Features of Earthquake Swarms
- Seismic activities can be classified into either a major quake followed by aftershocks or an earthquake swarm. In general, within major earthquakes a maximum-scale quake is followed by a number of minor aftershocks.
- The swarm earthquake is a series of the quakes of a similar scale to the mainshock. The pace of subsidence in such earthquakes occurring is gradual relative to aftershocks in normal earthquakes, and the seismic activities are protracted.
- The AD 2000 Izu islands earthquake that struck the northern Izu islands showed one of the most energetic swarms ever recorded.
- Dominant hypotheses that explain the occurrence of the swarm include the immediate influence of magma and groundwater (ex. intrusion to the fault), peculiar inhomogeneity of crustal structure and so on.
- Although the mechanism of each earthquake is the same as that of a normal earthquake, an extraordinarily high stress generated for a relatively short period rapidly elevates the rate of earthquake occurrence, resulting in distinctive seismological behaviour.
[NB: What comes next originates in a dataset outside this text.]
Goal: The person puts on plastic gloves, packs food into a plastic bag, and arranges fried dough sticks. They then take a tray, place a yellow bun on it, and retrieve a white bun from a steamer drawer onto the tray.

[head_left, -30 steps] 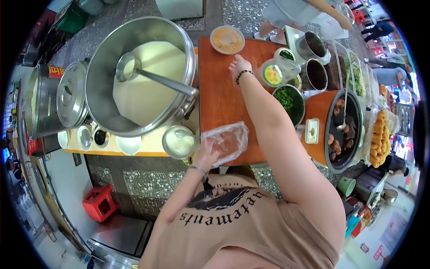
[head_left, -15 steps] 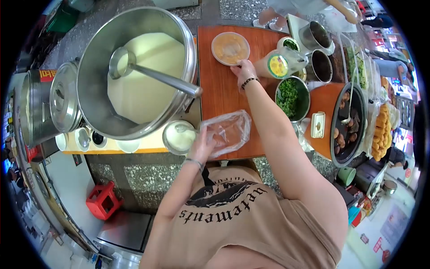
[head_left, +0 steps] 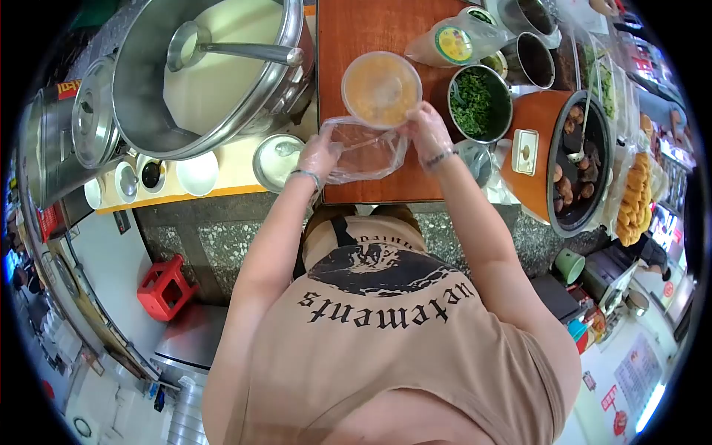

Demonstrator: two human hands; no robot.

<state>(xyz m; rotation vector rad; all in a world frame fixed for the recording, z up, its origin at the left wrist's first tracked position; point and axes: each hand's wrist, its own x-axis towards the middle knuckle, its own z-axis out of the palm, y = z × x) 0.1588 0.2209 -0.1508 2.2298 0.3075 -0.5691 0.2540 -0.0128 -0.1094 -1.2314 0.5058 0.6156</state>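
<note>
The right hand (head_left: 429, 132) holds the full tub (head_left: 381, 88) over the board (head_left: 363, 30). The left hand (head_left: 319, 152) pinches the bag (head_left: 363, 152) just below it. A tip could spill it.

Bare strip of the red-brown wooden counter (head_left: 356, 30) runs open from the far edge down to the round lidded plastic container of orange soup (head_left: 381, 87). Left edge blocked by the big steel pot of white liquid (head_left: 208, 74), ladle handle (head_left: 245, 52) jutting toward the counter. Right edge crowded: steel bowl of chopped greens (head_left: 479, 102), plastic cup with yellow label (head_left: 445, 44), dark steel pots (head_left: 532, 59). Near edge taken by the clear plastic bag (head_left: 363, 152); small steel bowl (head_left: 276, 159) sits just beside the near-left corner.
</note>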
- The thousands of hypocentres of each swarm do not build a diffuse cloud, but instead form planar, fault-like structures.
- Even if the source of the swarms is most likely connected with ascending fluids, the distribution of the hypocentres seems to be located at zones of pre-existing weakness, which are most probably faults.
- They occur over an extended period without a clear sequence of foreshocks, main quakes and aftershocks and in regions with complex contiguous fracture systems.